13. The method according to claim 12, further comprising the step of

configuring each of first set of plurality of processes and the second set of plurality of

processes to listen on a different port.

14. The method according to claim 13, further comprising the step of

assigning to the load balancer a plurality of IP addresses corresponding to the total

number of name server processes.

15. The method according to claim 14, wherein the step of sending the

request to either one of the first set of plurality of name server processes or one of the

second set of plurality of name server processes includes the step of sending the

request to one of the first set of plurality of name server processes, and if one of the

first set of processes is unavailable, then sending the request to the corresponding

name server process in the second set of plurality of name server processes.

16. The method according to claim 12, wherein the step of receiving the

name resolution request by the load balancer includes listening on port 53 for the

request.

17. The method according to claim 12, further comprising the step of

balancing, at the load balancer, name resolution requests between the corresponding

processes in the first set of plurality of name server processes and the second set of

plurality of name server processes.

18. The method according to claim 17, wherein the step of balancing the

name resolution requests by the load balancer is performed in a round robin manner.
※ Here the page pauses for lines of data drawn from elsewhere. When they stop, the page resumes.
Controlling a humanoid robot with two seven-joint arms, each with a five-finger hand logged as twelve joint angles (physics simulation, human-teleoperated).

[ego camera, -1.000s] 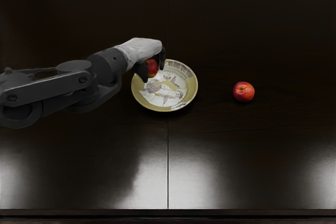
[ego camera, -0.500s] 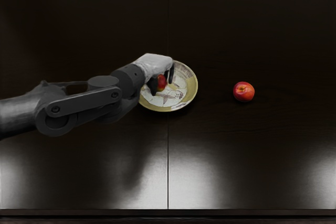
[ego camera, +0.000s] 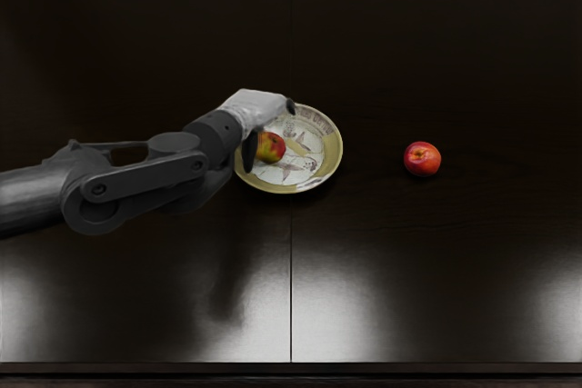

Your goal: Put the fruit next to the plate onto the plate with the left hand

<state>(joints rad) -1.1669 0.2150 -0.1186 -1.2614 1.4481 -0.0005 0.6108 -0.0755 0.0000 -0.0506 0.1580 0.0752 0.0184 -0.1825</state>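
In the head view I am seeing the left hand (ego camera: 262,115) hanging with fingers spread just above the fruit (ego camera: 270,146), which is lying on the plate (ego camera: 333,154), so I am planning on lifting straight up without nudging it.

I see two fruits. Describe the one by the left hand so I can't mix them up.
Find the gold-rimmed plate near the middle of the dark table. The red-and-yellow fruit is in its left part, just under the left hand. The other fruit, redder, lies alone on bare table to the plate's right.
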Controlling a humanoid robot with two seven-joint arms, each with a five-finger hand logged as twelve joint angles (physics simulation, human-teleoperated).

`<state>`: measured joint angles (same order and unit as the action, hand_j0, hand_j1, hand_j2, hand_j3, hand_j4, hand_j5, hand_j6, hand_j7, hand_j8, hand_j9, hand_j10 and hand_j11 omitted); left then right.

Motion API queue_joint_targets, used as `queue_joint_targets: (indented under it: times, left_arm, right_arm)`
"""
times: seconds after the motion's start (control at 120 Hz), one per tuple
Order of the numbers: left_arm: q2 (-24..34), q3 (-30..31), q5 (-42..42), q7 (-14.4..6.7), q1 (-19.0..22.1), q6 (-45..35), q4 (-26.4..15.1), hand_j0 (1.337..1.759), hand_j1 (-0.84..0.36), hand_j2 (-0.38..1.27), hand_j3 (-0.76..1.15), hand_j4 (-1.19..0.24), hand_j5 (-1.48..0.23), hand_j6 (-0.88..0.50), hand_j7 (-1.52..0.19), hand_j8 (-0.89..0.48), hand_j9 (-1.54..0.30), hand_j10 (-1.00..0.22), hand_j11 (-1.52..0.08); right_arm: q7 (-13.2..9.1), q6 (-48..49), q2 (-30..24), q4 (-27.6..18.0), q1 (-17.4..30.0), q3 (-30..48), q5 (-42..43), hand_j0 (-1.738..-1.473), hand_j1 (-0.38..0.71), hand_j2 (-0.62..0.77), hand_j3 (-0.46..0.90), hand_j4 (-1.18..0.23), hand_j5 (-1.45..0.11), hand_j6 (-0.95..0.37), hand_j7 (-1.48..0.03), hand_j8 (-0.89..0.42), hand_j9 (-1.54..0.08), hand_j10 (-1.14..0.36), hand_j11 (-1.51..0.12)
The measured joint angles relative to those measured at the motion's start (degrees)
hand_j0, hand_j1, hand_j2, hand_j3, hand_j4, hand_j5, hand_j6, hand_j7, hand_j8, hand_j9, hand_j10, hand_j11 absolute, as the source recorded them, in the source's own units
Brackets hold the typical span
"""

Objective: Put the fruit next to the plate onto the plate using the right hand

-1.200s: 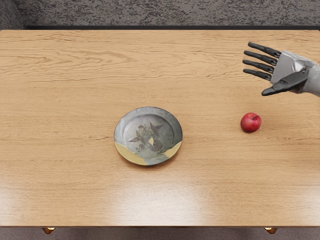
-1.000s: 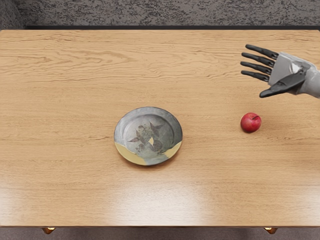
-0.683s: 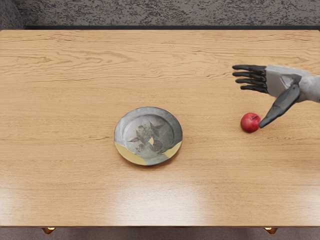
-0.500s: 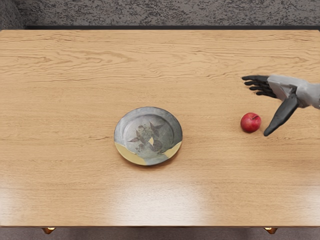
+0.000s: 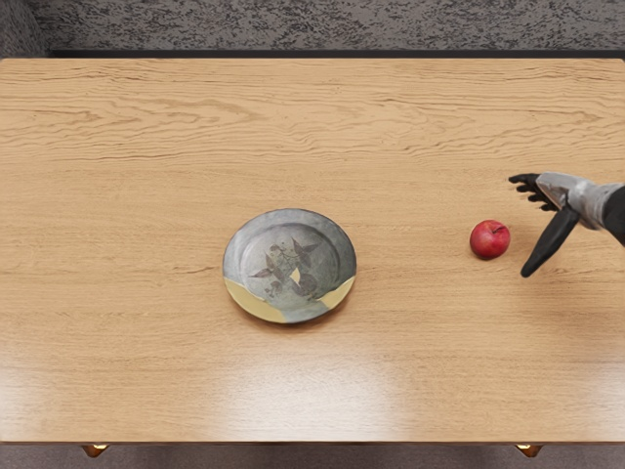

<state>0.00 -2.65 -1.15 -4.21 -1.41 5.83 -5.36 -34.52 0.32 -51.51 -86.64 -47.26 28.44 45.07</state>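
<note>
**A:** Where is the fruit?

**B:** The red apple (image 5: 489,238) sits on the bare wood of the table (image 5: 146,147). It is to the right of the plate (image 5: 237,256) and well apart from it, at about the same depth. A short stem shows on top. The apple is not on the plate.

**A:** Is anything touching the apple?

**B:** No. The right hand (image 5: 564,198) is just beside it on its right, with the arm coming in from the picture's right edge. A strip of wood shows between the apple and the hand.

**A:** How are the fingers?

**B:** They are unclenched and hold nothing. The dark thumb (image 5: 543,250) stretches down and to the left, away from the palm. Its tip ends a little lower than the apple, on the apple's right. The other fingers (image 5: 527,182) show only as short dark tips at the hand's upper left. They are bunched close together and sit above the apple's level. I cannot tell from this angle whether they are straight or slightly bent.

**A:** And the plate?

**B:** It is round and grey, with a dark leaf-like pattern in the middle and a pale yellow patch along its near rim. It lies flat near the middle of the table.

**A:** What else is there?

**B:** The light wood grain runs from left to right, and there is a soft glare near the front edge. A speckled grey wall (image 5: 293,24) stands behind the far edge.
</note>
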Motion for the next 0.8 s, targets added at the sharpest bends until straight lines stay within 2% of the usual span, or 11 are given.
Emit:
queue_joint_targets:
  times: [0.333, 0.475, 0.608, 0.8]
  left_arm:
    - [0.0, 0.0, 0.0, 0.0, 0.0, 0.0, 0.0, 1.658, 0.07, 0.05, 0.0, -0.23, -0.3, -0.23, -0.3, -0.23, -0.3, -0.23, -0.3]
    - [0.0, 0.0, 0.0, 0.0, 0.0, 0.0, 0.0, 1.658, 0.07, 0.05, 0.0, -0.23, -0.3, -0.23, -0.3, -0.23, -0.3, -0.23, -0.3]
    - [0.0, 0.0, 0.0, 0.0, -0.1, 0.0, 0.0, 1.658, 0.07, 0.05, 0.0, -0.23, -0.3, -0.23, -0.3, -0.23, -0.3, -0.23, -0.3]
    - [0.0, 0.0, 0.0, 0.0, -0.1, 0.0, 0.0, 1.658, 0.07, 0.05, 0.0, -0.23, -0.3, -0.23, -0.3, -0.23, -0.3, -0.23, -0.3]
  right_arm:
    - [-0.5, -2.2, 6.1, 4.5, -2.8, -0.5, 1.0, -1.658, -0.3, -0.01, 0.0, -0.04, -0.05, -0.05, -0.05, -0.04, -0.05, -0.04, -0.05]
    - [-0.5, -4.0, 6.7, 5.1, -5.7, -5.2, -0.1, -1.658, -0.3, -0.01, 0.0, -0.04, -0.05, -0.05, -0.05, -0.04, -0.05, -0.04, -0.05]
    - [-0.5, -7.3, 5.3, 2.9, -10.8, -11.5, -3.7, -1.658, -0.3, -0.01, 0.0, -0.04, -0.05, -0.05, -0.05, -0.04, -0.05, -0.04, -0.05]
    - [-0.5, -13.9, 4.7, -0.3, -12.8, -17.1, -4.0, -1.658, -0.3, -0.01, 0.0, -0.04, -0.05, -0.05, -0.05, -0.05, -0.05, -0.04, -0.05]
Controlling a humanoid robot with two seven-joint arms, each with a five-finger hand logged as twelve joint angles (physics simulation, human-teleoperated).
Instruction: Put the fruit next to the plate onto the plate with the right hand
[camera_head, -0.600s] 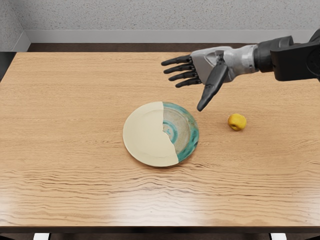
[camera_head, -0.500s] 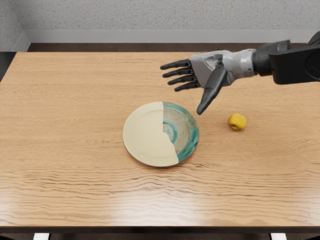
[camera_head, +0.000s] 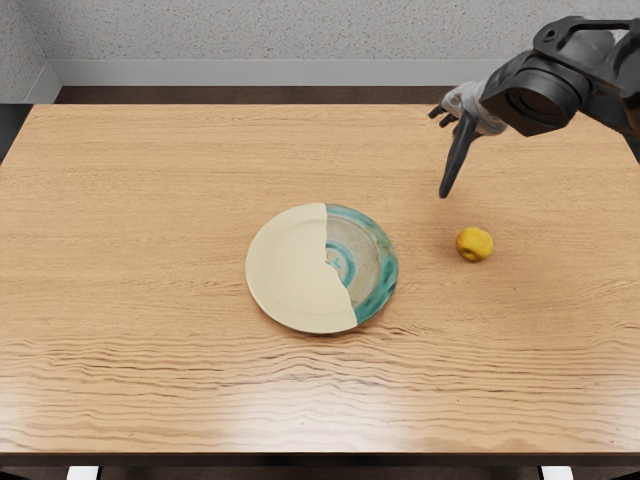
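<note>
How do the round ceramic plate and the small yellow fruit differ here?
The cream-and-teal round ceramic plate is flat and wide; the small yellow fruit is a compact lump. The plate is two-toned, the fruit plain yellow. The plate lies mid-table, the fruit to its right, apart. Both rest on the wooden table.

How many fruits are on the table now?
1. The small round yellow fruit lies on the wooden table, right of the cream-and-teal ceramic plate, not touching it. The right arm hides the far corner.
</note>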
19. The method according to claim 12, wherein each of the first set of plurality of name server processes and the second set of plurality of name server

processes is a BIND process.

20. The method according to claim 12, wherein the load balancer includes

a BIG-IP.

21. The method according to claim 12, wherein the step of running the first

set of plurality of name server processes and the step of running the second set of

plurality of name server processes are performed on a computer.

22. The method according to claim 12, wherein the step of running the first

set of plurality of name server processes and the step of running the second set of

plurality of name server processes are performed on different computers.

23. A computer-readable medium containing instructions for causing a

computer to perform a method for resolving a hierarchical address into an IP address,

comprising the steps of: running a first set of plurality of name server processes for resolving the

hierarchical address;

running a second set of plurality of name server processes for resolving the

hierarchical address, wherein each of the name server processes in the second set of

plurality of name server processes has a corresponding process in the first set of plurality of name server processes;

receiving, at a load balancer, a name resolution request that includes the hierarchical address; and

sending the request to either one of the first set of plurality of name server processes or to the corresponding process in second set of plurality of name server

processes to resolve the hierarchical address into an IP address.

24. A system, comprising:

a first computer running a plurality of name server processes;

a second computer running a plurality of name server processes; and

a load balancer interfacing the first computer and the second computer such

that the load balancer sends a request to either the first computer or the second

computer to resolve a first network address into a second network address.

25. A method for resolving one or more network addresses, comprising the

steps of: running a plurality of name server processes on a first computer;

running a plurality of name server processes on a second computer;

receiving a request that includes a first network address;

sending the request to either the first computer or the second computer to

resolve the first network address into a second network address such that respective

loads on the first computer and the second computer are maintained below respective predetermined levels.